- INSTRUCTIONS FOR THE TASK: Retype exactly every line from the one that includes "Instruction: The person" through the final line of the listing, both ends kept, and omit the pictures.

- SUPPLIED INFORMATION:
● ● ● ● ●
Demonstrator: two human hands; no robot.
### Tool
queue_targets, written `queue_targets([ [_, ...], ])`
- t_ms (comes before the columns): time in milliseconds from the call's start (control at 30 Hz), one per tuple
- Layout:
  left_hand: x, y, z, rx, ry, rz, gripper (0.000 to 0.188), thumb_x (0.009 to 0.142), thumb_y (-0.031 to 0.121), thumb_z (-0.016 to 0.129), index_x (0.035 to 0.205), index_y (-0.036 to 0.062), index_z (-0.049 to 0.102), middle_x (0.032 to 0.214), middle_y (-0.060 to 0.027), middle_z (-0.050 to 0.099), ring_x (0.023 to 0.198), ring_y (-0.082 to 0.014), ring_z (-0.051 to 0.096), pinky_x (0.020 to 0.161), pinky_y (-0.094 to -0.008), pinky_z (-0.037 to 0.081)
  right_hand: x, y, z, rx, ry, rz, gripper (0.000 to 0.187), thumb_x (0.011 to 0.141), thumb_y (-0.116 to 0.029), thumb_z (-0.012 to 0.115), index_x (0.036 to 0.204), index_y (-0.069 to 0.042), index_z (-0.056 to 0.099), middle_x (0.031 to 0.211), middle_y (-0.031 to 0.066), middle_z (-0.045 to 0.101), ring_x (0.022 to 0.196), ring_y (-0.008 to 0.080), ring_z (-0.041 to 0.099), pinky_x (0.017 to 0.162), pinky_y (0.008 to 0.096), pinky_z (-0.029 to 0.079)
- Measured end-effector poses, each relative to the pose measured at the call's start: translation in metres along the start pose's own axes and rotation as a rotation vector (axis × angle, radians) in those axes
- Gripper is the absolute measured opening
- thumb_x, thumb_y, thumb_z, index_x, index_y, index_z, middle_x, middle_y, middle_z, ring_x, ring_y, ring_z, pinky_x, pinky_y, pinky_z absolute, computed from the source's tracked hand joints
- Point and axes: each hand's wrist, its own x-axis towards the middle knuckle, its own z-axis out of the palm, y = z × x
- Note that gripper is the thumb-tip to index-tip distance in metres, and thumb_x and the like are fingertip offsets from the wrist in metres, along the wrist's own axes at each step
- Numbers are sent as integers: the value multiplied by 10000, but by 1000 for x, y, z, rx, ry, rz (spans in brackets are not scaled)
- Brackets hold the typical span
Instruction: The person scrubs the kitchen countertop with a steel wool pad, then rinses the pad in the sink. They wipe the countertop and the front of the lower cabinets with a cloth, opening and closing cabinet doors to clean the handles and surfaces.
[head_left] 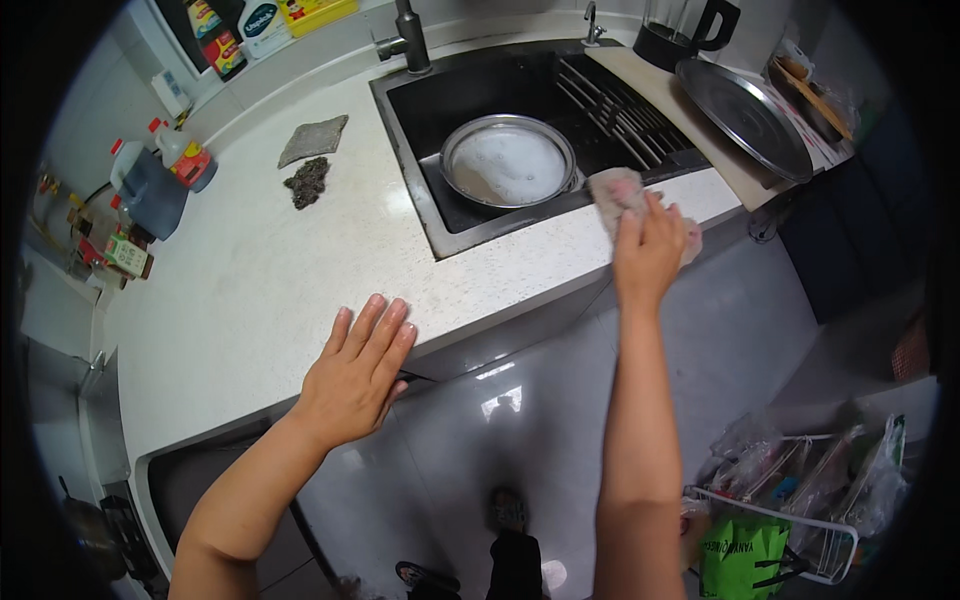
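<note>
Head view: left grip spread, right grip holds cloth; carton label seems illegible.

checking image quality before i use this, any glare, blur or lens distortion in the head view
Head view: bright glare patches on the glossy floor; head view: the right hand and cloth seem slightly blurred; head view: the countertop edges bow, and the corners go black.

Left fingers flat, slightly spread; right fingers forward, right arm extended
</note>
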Motion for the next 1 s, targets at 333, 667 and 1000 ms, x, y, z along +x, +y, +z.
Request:
queue_targets([
  [333, -47, -7, 41, 318, 396, -97, 500, 891, 129, 573, 1377, 45, 485, 1464, -140, 463, 1382, -312, 409, 1148, -528, 222, -127, -190, -8, 239, -38, -279, 316, 785, -254, 641, 1053, -96, 694, 1140, 91, 654, 1150, 336, 527, 1055, 574, 297],
  [667, -143, -44, 66, 514, 593, -83, 506, 906, 123, 539, 1409, 123, 483, 1479, -92, 462, 1390, -294, 401, 1135, -537, 253, -122, -159, 8, 118, 174, -514, 313, 908, -304, 551, 1013, -43, 689, 1146, 124, 650, 1080, 322, 562, 1004, 511, 349],
  [1000, -314, -102, 132, 816, 655, -390, 608, 874, 69, 489, 1475, 98, 407, 1579, -81, 312, 1485, -285, 225, 1190, -518, 114, -306, -406, 49, 384, 320, -662, 482, 871, -287, 632, 1329, -159, 553, 1314, 116, 542, 1251, 296, 458, 1067, 498, 266],
])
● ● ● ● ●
- WRITTEN REPLY:
Instruction: The person scrubs the kitchen countertop with a steel wool pad, then rinses the pad in the sink. They wipe the countertop and the front of the lower cabinets with a cloth, opening and closing cabinet doors to clean the handles and surfaces.
[head_left] 
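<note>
Head view: left grip spread, right grip holds cloth; carton label seems illegible.

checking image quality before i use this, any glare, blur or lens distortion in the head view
Head view: bright glare patches on the glossy floor; head view: the right hand and cloth seem slightly blurred; head view: the countertop edges bow, and the corners go black.

Left fingers flat, slightly spread; right fingers forward, right arm extended
</note>
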Motion for the next 1 s, targets at 333, 667 and 1000 ms, x, y, z along +x, +y, +z.
Request:
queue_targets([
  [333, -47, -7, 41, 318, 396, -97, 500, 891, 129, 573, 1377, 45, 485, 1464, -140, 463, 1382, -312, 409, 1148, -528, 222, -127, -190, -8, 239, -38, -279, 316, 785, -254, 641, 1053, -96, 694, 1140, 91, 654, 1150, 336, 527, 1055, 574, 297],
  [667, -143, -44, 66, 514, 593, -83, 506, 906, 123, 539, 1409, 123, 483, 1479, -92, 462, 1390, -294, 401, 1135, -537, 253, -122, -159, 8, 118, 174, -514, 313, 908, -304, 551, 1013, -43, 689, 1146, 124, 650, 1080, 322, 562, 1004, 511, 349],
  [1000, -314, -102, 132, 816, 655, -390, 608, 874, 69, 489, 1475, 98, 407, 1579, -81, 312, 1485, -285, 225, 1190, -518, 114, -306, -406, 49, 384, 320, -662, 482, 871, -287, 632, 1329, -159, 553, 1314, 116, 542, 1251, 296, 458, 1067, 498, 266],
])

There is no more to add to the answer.